Print the first line of the material below and each line after it, exactly as written, ending with the line that contains "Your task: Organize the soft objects".

======== LISTED RECORDS

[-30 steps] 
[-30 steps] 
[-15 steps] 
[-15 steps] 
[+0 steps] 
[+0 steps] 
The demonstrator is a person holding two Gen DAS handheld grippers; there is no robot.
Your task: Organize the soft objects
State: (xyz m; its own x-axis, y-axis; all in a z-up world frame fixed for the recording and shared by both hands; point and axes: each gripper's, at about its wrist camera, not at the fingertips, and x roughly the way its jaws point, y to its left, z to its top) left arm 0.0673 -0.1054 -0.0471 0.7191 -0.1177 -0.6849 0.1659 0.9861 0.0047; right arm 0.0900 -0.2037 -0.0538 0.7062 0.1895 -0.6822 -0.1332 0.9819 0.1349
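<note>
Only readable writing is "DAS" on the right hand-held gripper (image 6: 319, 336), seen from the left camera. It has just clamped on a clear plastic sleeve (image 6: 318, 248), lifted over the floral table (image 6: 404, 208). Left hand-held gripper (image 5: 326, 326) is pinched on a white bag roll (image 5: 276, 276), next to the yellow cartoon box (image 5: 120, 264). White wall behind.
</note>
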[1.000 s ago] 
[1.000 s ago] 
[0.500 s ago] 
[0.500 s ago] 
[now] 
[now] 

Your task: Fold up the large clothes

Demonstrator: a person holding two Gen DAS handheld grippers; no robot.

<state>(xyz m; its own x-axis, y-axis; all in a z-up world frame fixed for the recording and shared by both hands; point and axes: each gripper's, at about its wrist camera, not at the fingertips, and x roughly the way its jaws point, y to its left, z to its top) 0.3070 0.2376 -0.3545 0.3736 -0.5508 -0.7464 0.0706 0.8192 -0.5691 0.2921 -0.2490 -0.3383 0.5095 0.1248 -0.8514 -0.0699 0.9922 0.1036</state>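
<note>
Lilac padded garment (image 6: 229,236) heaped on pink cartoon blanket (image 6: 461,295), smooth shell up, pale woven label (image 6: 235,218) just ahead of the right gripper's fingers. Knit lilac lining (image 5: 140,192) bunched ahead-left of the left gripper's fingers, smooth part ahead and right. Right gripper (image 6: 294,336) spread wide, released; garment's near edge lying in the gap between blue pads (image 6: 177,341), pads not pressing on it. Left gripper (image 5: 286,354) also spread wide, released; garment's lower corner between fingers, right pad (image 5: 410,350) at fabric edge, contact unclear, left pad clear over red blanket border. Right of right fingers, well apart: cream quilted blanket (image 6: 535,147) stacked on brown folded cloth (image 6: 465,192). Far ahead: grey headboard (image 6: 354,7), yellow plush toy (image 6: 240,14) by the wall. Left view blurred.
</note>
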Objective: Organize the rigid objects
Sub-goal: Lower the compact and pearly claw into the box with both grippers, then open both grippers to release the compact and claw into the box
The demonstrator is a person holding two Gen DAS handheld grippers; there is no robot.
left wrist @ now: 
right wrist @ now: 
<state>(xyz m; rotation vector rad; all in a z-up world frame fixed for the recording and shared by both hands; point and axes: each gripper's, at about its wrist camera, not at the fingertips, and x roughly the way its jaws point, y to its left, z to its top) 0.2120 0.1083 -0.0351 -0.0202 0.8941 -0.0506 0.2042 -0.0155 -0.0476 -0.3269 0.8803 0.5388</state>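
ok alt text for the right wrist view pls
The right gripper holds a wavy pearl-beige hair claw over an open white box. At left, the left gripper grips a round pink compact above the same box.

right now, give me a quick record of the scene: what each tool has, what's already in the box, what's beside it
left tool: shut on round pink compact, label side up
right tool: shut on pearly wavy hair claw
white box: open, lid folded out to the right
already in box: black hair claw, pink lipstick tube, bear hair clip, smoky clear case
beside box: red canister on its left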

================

> **TASK OUTPUT**
[-30 steps] 
[-30 steps] 
[-15 steps] 
[-15 steps] 
[+0 steps] 
[+0 steps] 
The demonstrator is a person holding two Gen DAS handheld grippers; there is no robot.
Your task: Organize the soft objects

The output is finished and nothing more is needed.